_Exercise instructions_: Word for word, reproduce each of the entries.

Stored data entries:
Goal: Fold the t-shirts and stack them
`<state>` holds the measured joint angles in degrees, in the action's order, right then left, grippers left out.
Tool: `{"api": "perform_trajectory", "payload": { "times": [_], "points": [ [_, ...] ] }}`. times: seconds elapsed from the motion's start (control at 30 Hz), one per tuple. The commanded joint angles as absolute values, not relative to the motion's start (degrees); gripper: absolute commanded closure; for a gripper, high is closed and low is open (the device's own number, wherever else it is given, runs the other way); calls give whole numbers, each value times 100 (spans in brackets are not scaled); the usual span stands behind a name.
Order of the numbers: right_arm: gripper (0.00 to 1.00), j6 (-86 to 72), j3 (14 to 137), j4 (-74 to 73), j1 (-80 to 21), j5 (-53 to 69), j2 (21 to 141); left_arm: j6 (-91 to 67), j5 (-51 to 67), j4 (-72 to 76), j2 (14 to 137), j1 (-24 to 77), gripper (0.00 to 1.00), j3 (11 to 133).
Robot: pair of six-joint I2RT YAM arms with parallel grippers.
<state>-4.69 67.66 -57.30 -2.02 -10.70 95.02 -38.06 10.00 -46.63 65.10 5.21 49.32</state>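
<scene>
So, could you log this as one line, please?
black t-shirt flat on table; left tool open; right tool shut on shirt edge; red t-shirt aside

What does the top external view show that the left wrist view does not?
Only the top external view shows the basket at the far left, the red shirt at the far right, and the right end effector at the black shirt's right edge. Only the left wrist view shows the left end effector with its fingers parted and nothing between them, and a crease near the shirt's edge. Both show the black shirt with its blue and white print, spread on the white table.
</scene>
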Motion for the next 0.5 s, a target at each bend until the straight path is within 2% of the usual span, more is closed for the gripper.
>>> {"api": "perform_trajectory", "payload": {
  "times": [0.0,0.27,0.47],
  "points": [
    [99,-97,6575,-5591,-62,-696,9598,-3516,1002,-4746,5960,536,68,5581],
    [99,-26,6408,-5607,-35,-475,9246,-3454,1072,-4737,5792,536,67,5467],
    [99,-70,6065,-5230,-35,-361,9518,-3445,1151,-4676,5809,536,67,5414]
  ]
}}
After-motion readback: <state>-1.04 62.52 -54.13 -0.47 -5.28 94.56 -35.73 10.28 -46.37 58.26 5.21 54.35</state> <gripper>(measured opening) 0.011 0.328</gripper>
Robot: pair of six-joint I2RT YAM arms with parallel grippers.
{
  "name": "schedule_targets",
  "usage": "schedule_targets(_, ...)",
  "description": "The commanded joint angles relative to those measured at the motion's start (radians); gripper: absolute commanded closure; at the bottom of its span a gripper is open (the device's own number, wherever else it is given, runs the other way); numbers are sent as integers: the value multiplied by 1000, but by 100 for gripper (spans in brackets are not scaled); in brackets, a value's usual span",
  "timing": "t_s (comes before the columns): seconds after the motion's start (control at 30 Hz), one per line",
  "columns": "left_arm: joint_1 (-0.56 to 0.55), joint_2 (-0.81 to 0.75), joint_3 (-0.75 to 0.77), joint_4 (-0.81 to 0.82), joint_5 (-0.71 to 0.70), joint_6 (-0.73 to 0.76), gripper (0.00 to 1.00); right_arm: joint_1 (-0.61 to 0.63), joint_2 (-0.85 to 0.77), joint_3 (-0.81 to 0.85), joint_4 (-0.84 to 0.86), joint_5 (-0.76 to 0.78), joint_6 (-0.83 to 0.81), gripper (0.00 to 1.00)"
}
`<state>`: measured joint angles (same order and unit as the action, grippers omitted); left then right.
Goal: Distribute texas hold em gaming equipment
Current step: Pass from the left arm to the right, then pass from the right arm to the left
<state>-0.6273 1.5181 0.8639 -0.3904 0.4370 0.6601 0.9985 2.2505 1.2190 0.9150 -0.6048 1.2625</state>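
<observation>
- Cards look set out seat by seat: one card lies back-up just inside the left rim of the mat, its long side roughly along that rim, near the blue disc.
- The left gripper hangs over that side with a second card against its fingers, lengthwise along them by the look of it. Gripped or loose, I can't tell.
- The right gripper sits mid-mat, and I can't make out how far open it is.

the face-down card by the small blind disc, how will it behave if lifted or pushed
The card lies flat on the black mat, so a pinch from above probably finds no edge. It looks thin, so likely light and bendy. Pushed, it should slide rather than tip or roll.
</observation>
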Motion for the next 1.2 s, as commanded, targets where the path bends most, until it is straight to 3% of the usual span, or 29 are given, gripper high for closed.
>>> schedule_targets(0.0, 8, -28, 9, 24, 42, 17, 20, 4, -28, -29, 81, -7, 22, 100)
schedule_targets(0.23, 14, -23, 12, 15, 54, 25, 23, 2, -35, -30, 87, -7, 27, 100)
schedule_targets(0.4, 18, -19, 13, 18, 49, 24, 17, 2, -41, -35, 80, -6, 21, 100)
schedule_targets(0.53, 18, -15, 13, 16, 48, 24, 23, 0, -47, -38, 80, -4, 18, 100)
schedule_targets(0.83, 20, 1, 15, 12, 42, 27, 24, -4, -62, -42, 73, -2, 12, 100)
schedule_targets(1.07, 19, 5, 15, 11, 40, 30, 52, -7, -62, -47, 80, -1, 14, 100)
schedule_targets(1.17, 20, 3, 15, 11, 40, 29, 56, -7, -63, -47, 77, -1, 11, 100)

_Problem solution_:
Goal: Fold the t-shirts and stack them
`<state>` holds the measured joint angles in degrees, in the action's order, right then left, grippers left out.
Tool: `{"api": "perform_trajectory", "payload": { "times": [_], "points": [ [_, ...] ] }}`. times: seconds elapsed from the motion's start (control at 30 Hz), one per tuple. The commanded joint angles as absolute values, not relative to the motion's start (degrees); gripper: absolute commanded closure; for a gripper, high is closed and low is open (the device's own number, wherever else it is given, runs the other way); calls give whole numbers, each value times 100 (spans in brackets are not scaled); the usual span stands behind a name.
Order of the numbers: right_arm: gripper (0.00 to 1.00), j6 (-86 to 72), j3 (14 to 137), j4 (-74 to 73), j1 (-80 to 21), j5 (-53 to 69), j2 (21 to 141); left_arm: j6 (-91 to 67), j5 (-51 to 67), j4 (-72 to 76), j2 (14 to 137), j1 (-24 to 77), gripper (0.00 to 1.00), j3 (11 to 133).
Robot: pair of six-joint I2RT YAM arms with parallel grippers.
<state>-4.69 67.66 -57.30 -2.02 -10.70 95.02 -38.06 10.00 -46.63 65.10 5.21 49.32</state>
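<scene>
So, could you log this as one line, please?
black t-shirt flat on table; left tool open; right tool shut on shirt edge; red t-shirt aside

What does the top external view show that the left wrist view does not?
Only the top external view shows the basket at the far left, the red shirt at the far right, and the right end effector at the black shirt's right edge. Only the left wrist view shows the left end effector with its fingers parted and nothing between them, and a crease near the shirt's edge. Both show the black shirt with its blue and white print, spread on the white table.
</scene>
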Motion for the next 0.5 s, a target at each bend until the straight path is within 2% of the usual span, more is closed for the gripper.
>>> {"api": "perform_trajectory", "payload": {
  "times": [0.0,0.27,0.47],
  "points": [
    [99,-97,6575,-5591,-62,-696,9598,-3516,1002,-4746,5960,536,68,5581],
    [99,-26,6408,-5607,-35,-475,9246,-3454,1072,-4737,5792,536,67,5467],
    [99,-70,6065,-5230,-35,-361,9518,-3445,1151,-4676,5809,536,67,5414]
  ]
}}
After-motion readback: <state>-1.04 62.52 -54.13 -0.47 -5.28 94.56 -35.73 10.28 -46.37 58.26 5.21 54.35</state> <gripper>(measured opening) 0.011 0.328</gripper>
Robot: pair of six-joint I2RT YAM arms with parallel grippers.
{
  "name": "schedule_targets",
  "usage": "schedule_targets(_, ...)",
  "description": "The commanded joint angles relative to those measured at the motion's start (radians); gripper: absolute commanded closure; at the bottom of its span a gripper is open (the device's own number, wherever else it is given, runs the other way); numbers are sent as integers: the value multiplied by 1000, but by 100 for gripper (spans in brackets are not scaled); in brackets, a value's usual span",
  "timing": "t_s (comes before the columns): seconds after the motion's start (control at 30 Hz), one per line",
  "columns": "left_arm: joint_1 (-0.56 to 0.55), joint_2 (-0.81 to 0.75), joint_3 (-0.75 to 0.77), joint_4 (-0.81 to 0.82), joint_5 (-0.71 to 0.70), joint_6 (-0.73 to 0.76), gripper (0.00 to 1.00); right_arm: joint_1 (-0.61 to 0.63), joint_2 (-0.85 to 0.77), joint_3 (-0.81 to 0.85), joint_4 (-0.84 to 0.86), joint_5 (-0.76 to 0.78), joint_6 (-0.83 to 0.81), gripper (0.00 to 1.00)"
}
`<state>`: measured joint angles (same order and unit as the action, grippers omitted); left then right.
Goal: Distribute texas hold em gaming equipment
Current step: Pass from the left arm to the right, then pass from the right arm to the left
<state>-0.6273 1.5181 0.8639 -0.3904 0.4370 0.6601 0.9985 2.2505 1.2190 0.9150 -0.6048 1.2625</state>
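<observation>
- Cards look set out seat by seat: one card lies back-up just inside the left rim of the mat, its long side roughly along that rim, near the blue disc.
- The left gripper hangs over that side with a second card against its fingers, lengthwise along them by the look of it. Gripped or loose, I can't tell.
- The right gripper sits mid-mat, and I can't make out how far open it is.

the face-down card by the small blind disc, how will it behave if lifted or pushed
The card lies flat on the black mat, so a pinch from above probably finds no edge. It looks thin, so likely light and bendy. Pushed, it should slide rather than tip or roll.
</observation>
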Motion for the next 1.2 s, as commanded, targets where the path bends most, until it is straight to 3% of the usual span, or 29 are given, gripper high for closed.
>>> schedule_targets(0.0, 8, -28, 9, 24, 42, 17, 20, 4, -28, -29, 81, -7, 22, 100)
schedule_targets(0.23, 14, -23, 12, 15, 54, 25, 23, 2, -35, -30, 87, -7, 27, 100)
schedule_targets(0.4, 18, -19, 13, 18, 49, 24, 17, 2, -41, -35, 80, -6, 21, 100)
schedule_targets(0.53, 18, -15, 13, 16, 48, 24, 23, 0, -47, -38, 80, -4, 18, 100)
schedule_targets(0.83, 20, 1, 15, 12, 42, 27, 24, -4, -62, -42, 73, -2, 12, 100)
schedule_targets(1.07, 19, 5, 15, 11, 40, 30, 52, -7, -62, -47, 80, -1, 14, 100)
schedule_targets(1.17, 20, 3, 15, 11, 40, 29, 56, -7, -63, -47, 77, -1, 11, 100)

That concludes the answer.